EXERCISE —
Records follow. Pull out every line that contains "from".

(Stored entries)
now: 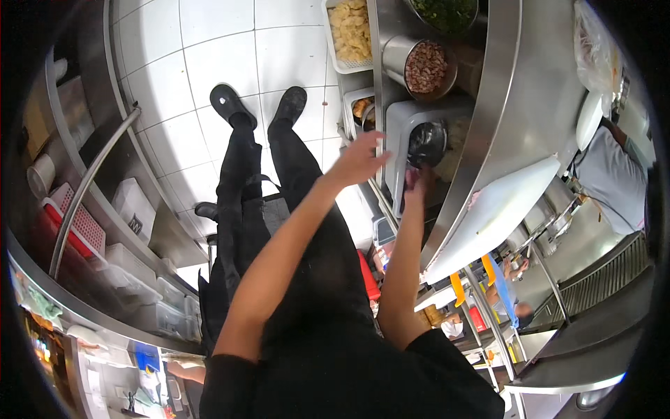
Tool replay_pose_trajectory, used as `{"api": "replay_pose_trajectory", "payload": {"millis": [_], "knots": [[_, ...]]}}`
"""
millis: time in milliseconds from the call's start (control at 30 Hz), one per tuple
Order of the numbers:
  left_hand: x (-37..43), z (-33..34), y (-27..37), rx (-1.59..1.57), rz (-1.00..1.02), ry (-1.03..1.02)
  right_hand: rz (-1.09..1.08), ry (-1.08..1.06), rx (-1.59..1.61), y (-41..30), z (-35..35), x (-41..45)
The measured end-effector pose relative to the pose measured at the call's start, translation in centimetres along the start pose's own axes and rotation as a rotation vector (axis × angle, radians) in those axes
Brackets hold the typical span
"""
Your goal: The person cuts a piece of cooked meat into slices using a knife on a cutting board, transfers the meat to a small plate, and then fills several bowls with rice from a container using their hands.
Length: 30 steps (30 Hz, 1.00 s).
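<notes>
My left hand (361, 160) hovers by the front edge of a steel shelf, holding nothing, with its fingers spread. My right hand (419, 180) reaches into a grey plastic tub (396, 131) on that shelf. Its fingers close at the near rim of a dark, shiny bowl (428, 144); my hand partly hides that rim. Some pale food (456, 141) is visible beside the bowl, though shadow obscures what it is. Just beyond the tub, a round steel container (400, 57) holds chopped pinkish-brown pieces (426, 67).
A white basket of pale yellow pieces (350, 31) and a steel pot of chopped greens (447, 13) sit farther off. A white cutting board (492, 225) overhangs the steel counter (539, 78) at right. Across it stands another person (610, 178). Shelving with a curved rail (94, 183) lines the left.
</notes>
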<state>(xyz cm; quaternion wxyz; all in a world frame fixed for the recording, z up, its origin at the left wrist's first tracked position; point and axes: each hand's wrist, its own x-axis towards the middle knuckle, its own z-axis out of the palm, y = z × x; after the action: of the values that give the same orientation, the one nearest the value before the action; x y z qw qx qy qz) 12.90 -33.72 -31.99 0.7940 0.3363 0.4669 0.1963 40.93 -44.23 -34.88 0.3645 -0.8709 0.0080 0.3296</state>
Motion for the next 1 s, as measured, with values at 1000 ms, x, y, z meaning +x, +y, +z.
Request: {"api": "replay_pose_trajectory", "payload": {"millis": [1000], "knots": [[-3.3, 0.3, -2.1, 0.098, 0.080, 0.517, 0.002, 0.002, -0.314, -0.1, 6.2, -10.0]]}}
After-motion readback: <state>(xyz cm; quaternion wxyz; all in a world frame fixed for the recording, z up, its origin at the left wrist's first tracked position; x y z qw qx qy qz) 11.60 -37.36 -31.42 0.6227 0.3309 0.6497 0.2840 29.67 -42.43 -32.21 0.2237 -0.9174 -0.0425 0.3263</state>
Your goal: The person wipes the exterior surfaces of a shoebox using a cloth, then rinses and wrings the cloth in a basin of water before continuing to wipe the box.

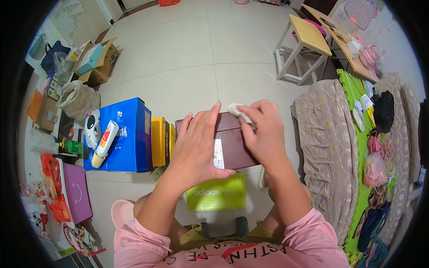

ANSWER —
millis: time in milliseconds from the call's start (control at 30 Hz), one per tuple
Your goal: The person cuts a piece of cooked meat into slices using a knife on a cutting board, transfers the meat to a small plate, and then fills several bowls with rice from a container using their hands.

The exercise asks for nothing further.